Stampa 3D, software CAD, piattaforme digitali convivono con legno, metallo, tessuto. La mano artigiana digitale è cambiata rispetto al passato. È una risorsa per il futuro. Il valore non è più solo nel prodotto, ma nel processo, in quelle abilità che oggi sono nutrite da orizzonti di conoscenza sempre più ampi. Anche il semplice operaio che lavora il ferro deve possedere competenze sempre più avanzate. Non è più solo quantità: il tutto si gioca nella qualità. Non nella standardizzazione, ma nella singolarità. Costruire con le mani, ci ricorda ancora Kant, è pensare responsabilmente.

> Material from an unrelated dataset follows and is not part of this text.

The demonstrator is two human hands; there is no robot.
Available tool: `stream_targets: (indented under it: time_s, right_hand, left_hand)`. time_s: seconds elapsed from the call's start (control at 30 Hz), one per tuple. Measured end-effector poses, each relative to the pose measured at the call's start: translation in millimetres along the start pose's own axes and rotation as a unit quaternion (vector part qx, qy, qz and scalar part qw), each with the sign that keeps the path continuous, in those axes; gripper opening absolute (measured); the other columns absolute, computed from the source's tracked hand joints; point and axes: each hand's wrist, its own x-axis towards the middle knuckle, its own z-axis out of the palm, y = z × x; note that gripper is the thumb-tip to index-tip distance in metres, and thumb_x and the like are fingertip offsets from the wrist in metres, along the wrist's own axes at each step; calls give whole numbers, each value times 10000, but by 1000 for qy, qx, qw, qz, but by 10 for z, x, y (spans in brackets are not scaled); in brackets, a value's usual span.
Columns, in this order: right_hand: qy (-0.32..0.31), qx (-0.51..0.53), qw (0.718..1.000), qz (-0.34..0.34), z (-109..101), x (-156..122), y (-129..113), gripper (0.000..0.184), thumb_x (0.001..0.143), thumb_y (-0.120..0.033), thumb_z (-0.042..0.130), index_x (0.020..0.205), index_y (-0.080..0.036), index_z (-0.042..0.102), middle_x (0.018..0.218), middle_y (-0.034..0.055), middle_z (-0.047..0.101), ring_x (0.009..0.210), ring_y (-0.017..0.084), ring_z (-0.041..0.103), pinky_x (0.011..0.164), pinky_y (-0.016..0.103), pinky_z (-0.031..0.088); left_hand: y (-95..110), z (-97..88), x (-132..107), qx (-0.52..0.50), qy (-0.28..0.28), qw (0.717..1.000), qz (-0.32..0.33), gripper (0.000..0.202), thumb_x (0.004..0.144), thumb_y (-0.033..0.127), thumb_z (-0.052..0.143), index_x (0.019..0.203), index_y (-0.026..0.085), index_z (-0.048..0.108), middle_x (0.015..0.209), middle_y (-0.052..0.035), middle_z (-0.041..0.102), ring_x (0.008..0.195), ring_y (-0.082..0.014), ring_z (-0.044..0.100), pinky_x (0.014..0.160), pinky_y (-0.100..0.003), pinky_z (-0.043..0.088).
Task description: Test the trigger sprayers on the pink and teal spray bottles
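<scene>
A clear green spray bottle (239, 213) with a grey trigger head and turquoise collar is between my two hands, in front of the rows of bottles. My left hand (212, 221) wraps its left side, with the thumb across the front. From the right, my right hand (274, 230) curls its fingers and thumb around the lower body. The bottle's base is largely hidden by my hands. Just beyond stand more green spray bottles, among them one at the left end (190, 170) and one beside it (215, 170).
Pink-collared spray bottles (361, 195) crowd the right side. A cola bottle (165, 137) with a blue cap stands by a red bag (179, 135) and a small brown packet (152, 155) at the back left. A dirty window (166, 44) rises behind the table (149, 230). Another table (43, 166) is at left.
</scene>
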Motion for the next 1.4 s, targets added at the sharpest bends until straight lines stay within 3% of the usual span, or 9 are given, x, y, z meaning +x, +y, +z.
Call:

Oggi assistiamo al ritorno di un nuovo “saper fare”. Non come nostalgia, ma come risposta al bisogno di autenticità, di concretezza, di senso e di bellezza — i cui valori siano anche espressione autentica di etica e di sostenibilità. È un movimento nuovo, che ha radici antiche. Un trascendimento etico, un nuovo modo di prendere coscienza dei nuovi contesti, avrebbe scritto il filosofo campano Ernesto De Martino. Perché l’ethos del trascendimento si traduce nel doverCi essere nel mondo, nel dover farsi valere contro il rischio di poterCi non essere in nessun mondo possibile. Un futuro dove la cultura non venga definita solo dalle classi dominanti in cerca di supremazia, ma si fondi su saperi diffusi, accessibili, condivisi. Il nuovo artigianato ci insegna che il lavoro è prima di tutto relazione, ma soprattutto deve infondere il valore di associare alla cultura l’esperienza concreta vissuta a stretto contatto con la realtà. Relazione con il tempo, con la materia, con gli altri. Il futuro del lavoro, se vogliamo che sia davvero umano, dovrà tornare a passare dalla mente attraverso le mani. Perché costruire con le mani significa pensare con responsabilità, scegliere con coscienza, progettare con etica e avere la visione del futuro, di come sarà il prodotto realizzato. Il futuro del lavoro, e forse anche quello dell’economia, non si costruisce solo con numeri e algoritmi. Ma con le mani. E con ciò che le mani, attraverso la mente, sanno creare.